* **Exercise objective**
Output the opening lines of the records exactly. End with the line that contains "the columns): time".

* **Data items**
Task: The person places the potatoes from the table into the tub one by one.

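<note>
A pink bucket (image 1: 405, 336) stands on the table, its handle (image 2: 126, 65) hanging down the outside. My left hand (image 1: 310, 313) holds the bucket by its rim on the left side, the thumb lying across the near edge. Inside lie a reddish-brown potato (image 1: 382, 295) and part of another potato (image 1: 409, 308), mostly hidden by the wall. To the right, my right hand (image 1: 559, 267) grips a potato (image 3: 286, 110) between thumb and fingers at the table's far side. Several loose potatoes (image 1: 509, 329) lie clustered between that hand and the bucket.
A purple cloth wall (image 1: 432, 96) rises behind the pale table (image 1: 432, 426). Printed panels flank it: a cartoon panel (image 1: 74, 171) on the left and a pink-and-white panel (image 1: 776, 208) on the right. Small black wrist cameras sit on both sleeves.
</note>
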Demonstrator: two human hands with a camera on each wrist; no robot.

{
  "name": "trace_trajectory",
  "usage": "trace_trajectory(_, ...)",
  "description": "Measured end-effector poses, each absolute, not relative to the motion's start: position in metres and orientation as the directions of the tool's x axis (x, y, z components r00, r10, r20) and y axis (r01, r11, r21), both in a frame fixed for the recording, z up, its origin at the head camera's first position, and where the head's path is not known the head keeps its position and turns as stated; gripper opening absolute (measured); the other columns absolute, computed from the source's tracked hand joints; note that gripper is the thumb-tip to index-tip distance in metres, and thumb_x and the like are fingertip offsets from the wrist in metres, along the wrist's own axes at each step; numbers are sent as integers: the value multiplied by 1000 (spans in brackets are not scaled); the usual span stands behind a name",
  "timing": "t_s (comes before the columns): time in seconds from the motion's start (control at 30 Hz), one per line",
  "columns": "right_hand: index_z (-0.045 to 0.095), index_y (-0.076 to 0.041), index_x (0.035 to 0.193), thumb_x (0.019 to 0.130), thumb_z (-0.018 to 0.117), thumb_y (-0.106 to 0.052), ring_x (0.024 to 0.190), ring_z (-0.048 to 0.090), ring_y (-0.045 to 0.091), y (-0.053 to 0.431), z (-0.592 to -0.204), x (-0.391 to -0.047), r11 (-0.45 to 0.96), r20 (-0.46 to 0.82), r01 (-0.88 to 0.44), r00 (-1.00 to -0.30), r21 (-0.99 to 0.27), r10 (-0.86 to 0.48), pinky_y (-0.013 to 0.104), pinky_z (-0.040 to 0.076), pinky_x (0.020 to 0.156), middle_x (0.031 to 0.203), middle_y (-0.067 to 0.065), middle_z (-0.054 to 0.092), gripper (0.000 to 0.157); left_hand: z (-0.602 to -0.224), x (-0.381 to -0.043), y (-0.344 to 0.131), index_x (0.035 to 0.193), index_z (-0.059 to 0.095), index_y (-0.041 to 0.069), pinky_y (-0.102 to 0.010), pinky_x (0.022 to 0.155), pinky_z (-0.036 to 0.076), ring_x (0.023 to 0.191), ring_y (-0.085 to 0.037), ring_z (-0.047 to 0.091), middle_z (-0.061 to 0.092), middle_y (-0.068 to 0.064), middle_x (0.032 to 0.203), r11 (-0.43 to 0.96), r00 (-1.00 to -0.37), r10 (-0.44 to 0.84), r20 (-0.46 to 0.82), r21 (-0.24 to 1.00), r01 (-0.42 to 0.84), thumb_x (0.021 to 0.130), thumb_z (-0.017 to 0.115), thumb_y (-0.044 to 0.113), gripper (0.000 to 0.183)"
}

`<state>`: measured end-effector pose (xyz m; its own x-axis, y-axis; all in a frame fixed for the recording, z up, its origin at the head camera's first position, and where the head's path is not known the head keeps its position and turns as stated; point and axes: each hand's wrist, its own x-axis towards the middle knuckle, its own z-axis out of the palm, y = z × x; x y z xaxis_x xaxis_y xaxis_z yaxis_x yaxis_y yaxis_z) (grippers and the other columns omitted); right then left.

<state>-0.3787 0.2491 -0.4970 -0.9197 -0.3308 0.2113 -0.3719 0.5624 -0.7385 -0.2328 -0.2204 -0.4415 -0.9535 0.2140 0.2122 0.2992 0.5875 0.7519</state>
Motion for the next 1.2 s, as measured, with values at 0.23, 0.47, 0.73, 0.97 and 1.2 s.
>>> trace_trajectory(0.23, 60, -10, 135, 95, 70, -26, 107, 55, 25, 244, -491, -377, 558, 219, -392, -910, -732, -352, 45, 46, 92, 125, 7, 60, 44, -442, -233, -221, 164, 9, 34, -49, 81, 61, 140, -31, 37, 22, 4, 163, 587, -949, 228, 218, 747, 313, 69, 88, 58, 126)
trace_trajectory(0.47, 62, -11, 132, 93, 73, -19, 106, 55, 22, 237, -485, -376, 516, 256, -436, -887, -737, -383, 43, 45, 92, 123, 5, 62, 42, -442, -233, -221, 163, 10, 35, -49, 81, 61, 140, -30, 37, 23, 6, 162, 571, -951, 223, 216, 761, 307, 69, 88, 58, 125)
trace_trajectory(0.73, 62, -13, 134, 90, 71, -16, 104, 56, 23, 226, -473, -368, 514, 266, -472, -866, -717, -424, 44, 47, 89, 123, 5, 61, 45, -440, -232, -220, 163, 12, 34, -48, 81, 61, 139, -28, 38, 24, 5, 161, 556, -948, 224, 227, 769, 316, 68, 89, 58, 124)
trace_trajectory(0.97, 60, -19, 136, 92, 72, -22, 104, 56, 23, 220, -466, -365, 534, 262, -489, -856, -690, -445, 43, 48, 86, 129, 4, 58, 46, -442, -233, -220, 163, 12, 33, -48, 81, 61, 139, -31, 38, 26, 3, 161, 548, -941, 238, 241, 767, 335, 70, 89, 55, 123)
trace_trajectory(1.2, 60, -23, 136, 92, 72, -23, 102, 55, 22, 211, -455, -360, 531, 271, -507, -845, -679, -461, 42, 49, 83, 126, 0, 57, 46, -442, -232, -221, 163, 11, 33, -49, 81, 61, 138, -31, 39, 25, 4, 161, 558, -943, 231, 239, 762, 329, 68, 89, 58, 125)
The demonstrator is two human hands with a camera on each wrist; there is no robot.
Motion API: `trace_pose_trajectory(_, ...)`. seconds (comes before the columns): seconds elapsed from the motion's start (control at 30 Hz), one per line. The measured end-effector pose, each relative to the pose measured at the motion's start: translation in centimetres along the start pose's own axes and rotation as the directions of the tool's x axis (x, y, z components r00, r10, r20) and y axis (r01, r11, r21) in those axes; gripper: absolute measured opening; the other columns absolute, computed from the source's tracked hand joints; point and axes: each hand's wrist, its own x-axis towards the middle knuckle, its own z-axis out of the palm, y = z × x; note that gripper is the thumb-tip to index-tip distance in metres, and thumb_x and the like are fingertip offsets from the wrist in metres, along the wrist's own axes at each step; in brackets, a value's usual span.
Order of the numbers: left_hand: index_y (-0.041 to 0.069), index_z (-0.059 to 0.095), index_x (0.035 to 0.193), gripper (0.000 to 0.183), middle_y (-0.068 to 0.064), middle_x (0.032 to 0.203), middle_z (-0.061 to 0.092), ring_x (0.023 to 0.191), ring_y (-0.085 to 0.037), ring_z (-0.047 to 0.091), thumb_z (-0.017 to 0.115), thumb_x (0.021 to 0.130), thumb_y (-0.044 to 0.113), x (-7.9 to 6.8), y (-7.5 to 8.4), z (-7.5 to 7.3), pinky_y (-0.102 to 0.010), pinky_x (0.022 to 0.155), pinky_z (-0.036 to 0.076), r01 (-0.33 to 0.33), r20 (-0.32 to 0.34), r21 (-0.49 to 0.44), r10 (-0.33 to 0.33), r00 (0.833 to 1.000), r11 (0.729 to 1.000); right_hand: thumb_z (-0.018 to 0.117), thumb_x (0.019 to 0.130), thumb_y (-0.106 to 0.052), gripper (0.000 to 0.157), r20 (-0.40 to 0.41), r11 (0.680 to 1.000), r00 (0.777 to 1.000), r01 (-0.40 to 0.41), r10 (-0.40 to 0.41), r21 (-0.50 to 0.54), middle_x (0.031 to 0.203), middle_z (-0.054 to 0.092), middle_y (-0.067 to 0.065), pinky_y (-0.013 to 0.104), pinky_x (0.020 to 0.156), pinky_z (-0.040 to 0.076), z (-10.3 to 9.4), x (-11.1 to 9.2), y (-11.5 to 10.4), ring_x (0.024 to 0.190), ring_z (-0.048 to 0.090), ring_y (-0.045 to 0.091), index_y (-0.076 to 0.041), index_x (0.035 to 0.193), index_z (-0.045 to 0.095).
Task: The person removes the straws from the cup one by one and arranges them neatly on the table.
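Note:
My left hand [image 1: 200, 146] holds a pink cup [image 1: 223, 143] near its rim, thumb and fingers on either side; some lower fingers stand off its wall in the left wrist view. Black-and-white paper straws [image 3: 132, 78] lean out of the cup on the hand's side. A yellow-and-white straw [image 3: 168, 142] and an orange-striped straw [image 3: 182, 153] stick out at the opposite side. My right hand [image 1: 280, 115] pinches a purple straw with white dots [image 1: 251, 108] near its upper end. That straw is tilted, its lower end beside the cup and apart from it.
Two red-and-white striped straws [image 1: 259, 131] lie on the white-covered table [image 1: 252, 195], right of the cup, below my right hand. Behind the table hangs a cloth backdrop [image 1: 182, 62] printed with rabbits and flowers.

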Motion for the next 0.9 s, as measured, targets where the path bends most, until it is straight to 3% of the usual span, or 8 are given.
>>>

* **Written response**
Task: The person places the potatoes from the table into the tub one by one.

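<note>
A pink bucket (image 1: 405, 336) stands on the table, its handle (image 2: 126, 65) hanging down the outside. My left hand (image 1: 310, 313) holds the bucket by its rim on the left side, the thumb lying across the near edge. Inside lie a reddish-brown potato (image 1: 382, 295) and part of another potato (image 1: 409, 308), mostly hidden by the wall. To the right, my right hand (image 1: 559, 267) grips a potato (image 3: 286, 110) between thumb and fingers at the table's far side. Several loose potatoes (image 1: 509, 329) lie clustered between that hand and the bucket.
A purple cloth wall (image 1: 432, 96) rises behind the pale table (image 1: 432, 426). Printed panels flank it: a cartoon panel (image 1: 74, 171) on the left and a pink-and-white panel (image 1: 776, 208) on the right. Small black wrist cameras sit on both sleeves.
</note>
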Demonstrator: two human hands with a camera on each wrist; no robot.

{
  "name": "trace_trajectory",
  "usage": "trace_trajectory(_, ...)",
  "description": "Measured end-effector poses, each absolute, not relative to the motion's start: position in metres and orientation as the directions of the tool's x axis (x, y, z components r00, r10, r20) and y axis (r01, r11, r21), both in a frame fixed for the recording, z up, its origin at the head camera's first position, and where the head's path is not known the head keeps its position and turns as stated; gripper opening absolute (measured); the other columns absolute, computed from the source's tracked hand joints; note that gripper is the thumb-tip to index-tip distance in metres, and thumb_x and the like are fingertip offsets from the wrist in metres, along the wrist's own axes at each step; numbers are sent as integers: the value multiplied by 1000 (spans in brackets are not scaled); the usual span stands behind a name",
  "timing": "t_s (comes before the columns): time in seconds from the motion's start (control at 30 Hz), one per line",

The output is complete as it stands.